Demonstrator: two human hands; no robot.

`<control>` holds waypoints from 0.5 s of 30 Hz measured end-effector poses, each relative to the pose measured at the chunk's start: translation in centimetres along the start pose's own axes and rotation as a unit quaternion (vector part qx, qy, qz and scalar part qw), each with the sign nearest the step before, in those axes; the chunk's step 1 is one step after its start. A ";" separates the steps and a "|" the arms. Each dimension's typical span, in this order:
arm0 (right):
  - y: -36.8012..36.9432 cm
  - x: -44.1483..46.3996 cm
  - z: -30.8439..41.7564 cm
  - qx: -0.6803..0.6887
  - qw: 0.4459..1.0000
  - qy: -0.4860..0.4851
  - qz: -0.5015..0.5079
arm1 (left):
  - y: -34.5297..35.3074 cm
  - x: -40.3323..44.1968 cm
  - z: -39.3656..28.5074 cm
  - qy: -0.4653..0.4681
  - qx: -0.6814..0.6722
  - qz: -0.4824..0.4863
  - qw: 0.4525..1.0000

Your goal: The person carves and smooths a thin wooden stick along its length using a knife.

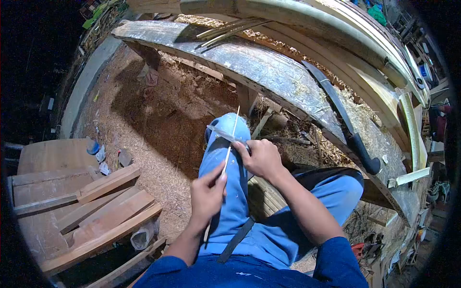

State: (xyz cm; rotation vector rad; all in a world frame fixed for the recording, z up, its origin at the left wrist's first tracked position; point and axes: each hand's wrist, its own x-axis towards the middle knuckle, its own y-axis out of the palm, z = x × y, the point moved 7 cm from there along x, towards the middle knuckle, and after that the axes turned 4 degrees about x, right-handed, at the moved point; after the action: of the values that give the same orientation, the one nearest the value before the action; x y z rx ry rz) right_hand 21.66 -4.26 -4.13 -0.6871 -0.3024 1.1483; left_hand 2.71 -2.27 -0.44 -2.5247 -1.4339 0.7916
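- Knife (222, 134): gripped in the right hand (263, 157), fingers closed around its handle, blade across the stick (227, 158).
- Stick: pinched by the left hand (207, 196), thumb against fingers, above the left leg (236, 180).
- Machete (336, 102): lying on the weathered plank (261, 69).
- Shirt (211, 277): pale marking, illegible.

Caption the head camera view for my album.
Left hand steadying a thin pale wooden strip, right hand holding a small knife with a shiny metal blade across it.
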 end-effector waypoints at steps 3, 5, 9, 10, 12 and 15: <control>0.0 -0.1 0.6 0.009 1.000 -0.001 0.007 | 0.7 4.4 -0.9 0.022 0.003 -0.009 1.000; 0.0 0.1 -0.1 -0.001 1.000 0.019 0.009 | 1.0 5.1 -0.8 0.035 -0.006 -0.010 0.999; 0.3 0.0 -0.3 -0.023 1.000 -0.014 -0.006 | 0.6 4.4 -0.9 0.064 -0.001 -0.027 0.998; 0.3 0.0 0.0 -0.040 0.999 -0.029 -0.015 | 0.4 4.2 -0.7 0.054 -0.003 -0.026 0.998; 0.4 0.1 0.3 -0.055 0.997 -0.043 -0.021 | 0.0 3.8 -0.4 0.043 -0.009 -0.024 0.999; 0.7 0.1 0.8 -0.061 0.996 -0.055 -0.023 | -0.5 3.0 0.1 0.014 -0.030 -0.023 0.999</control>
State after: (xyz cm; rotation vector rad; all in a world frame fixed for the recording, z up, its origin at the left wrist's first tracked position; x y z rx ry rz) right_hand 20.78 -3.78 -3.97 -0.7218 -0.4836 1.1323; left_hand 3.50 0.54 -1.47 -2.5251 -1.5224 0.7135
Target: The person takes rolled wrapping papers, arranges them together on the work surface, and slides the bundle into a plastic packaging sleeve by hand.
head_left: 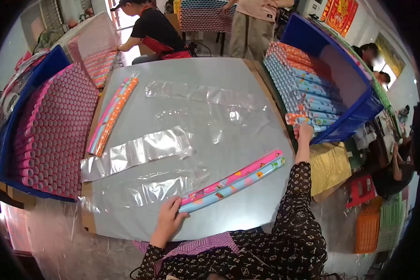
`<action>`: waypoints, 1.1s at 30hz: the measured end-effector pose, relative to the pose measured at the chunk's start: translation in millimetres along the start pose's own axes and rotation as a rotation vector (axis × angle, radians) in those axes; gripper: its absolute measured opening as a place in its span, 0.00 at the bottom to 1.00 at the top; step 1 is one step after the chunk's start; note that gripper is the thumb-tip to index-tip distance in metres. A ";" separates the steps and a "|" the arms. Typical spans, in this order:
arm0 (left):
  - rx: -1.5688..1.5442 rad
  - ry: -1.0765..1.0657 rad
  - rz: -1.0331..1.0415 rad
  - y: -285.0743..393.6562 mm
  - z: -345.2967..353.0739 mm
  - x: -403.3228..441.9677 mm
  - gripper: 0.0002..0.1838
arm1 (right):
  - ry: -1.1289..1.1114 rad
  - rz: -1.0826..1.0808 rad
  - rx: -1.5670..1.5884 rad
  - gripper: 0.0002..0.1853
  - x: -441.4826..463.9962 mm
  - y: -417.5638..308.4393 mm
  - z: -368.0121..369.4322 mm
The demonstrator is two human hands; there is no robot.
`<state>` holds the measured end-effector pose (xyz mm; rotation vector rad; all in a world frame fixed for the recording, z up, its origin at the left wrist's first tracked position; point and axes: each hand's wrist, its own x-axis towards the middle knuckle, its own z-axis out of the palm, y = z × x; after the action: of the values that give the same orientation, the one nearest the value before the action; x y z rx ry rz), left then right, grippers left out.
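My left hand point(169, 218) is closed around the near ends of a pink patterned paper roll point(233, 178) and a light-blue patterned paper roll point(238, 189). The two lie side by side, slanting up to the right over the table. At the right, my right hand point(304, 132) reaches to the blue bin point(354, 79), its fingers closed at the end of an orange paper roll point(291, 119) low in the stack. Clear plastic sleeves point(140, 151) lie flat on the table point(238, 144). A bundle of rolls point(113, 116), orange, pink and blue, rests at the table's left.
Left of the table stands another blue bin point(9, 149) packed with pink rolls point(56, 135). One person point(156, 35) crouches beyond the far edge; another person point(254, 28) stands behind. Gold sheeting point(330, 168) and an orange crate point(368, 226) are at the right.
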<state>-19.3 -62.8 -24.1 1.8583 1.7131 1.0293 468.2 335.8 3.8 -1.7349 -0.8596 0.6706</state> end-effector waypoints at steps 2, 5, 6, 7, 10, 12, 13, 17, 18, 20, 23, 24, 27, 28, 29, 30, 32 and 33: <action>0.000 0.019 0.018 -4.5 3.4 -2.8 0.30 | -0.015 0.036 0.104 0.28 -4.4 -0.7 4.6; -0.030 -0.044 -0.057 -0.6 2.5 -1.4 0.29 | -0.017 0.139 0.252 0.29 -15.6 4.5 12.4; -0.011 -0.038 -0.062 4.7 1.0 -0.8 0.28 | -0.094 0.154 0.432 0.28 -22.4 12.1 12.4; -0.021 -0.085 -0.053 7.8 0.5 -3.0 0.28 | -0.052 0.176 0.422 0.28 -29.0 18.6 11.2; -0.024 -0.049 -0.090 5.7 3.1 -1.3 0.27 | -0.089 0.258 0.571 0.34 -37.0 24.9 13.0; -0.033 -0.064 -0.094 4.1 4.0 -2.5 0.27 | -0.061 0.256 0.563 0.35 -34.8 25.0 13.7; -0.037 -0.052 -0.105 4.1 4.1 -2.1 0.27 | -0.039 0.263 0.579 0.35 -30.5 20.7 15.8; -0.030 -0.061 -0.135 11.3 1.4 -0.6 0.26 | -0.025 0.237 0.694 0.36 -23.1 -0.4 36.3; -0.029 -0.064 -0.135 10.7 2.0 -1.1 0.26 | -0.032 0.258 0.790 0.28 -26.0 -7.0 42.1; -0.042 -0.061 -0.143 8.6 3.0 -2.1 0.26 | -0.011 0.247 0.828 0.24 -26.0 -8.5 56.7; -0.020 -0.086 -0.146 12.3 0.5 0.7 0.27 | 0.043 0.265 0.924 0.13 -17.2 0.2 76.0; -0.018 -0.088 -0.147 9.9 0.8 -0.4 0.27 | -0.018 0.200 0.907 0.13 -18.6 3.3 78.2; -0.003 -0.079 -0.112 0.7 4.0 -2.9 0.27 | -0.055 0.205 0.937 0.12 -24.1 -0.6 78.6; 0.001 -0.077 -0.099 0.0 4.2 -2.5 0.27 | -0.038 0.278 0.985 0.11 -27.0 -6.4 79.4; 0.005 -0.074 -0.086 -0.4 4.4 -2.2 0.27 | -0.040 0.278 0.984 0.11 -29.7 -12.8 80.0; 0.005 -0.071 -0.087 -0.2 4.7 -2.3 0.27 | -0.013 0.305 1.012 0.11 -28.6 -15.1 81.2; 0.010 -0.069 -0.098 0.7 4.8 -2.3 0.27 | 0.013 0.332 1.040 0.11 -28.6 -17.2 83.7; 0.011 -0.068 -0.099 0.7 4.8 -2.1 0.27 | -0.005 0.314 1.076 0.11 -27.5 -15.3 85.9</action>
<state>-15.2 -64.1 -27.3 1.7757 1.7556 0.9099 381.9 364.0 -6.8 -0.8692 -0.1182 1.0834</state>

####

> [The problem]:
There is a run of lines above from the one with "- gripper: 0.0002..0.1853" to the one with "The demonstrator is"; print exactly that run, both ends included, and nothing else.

> [Answer space]:
  - gripper: 0.0002..0.1853
  - x: -441.4826..463.9962 mm
  - y: -417.5638..308.4393 mm
  - z: -368.0121..369.4322 mm
The demonstrator is two human hands; there is no robot.

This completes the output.